Activity:
Return all lines from the listing below in which "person" appears.

Data provided:
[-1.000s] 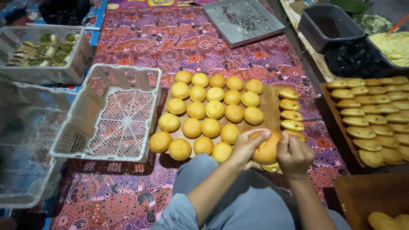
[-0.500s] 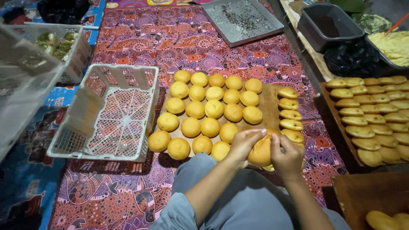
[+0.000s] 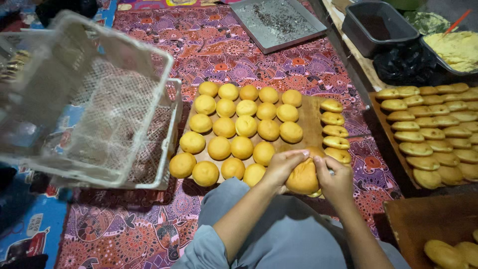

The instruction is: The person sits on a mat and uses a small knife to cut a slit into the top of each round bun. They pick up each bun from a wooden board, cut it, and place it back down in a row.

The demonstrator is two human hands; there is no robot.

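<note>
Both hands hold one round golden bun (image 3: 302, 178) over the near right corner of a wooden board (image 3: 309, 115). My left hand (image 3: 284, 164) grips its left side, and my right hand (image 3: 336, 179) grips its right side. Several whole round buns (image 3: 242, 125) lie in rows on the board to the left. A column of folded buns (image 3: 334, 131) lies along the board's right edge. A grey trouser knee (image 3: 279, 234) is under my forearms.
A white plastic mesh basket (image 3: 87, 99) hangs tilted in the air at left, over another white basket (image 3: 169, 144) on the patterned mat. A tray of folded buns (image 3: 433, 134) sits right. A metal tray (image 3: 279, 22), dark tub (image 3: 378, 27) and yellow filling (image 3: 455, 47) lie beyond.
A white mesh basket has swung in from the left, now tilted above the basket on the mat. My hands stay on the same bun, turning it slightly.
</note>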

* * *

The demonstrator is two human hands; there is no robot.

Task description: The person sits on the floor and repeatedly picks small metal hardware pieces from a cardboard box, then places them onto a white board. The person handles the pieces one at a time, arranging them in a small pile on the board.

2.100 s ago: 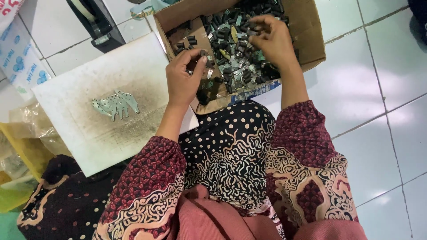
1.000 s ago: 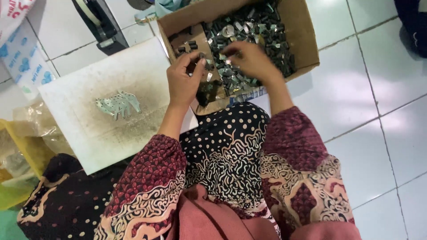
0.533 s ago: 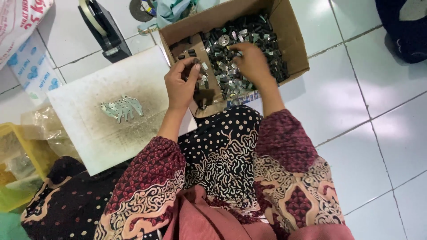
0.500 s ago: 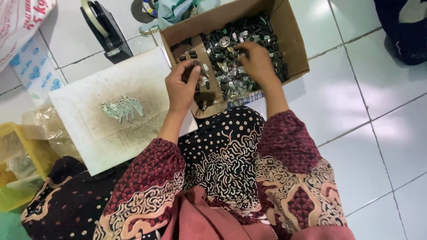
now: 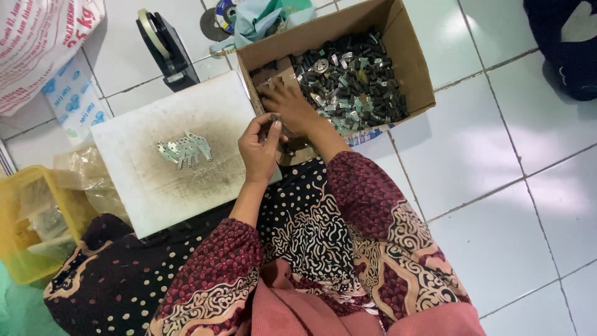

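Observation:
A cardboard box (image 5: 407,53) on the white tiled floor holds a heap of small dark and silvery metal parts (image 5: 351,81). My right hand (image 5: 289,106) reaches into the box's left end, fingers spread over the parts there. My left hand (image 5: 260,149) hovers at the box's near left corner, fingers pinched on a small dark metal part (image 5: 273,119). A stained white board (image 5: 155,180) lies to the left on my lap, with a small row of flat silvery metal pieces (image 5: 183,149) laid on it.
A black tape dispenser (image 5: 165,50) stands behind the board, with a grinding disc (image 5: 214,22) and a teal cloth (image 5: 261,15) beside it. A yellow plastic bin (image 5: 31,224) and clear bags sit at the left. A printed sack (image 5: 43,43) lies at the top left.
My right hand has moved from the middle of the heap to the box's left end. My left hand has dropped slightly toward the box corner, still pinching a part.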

Output:
The instruction is: The person sits on a mat and uses a small knife to cut a slit into the top of each round bun. They pick up each bun from a wooden board, cut it, and place it back down in a row.
Task description: The person sits on the floor and repeatedly picks small metal hardware pieces from a cardboard box, then places them onto a white board. The person handles the pieces one at a time, arranging them in a small pile on the board.

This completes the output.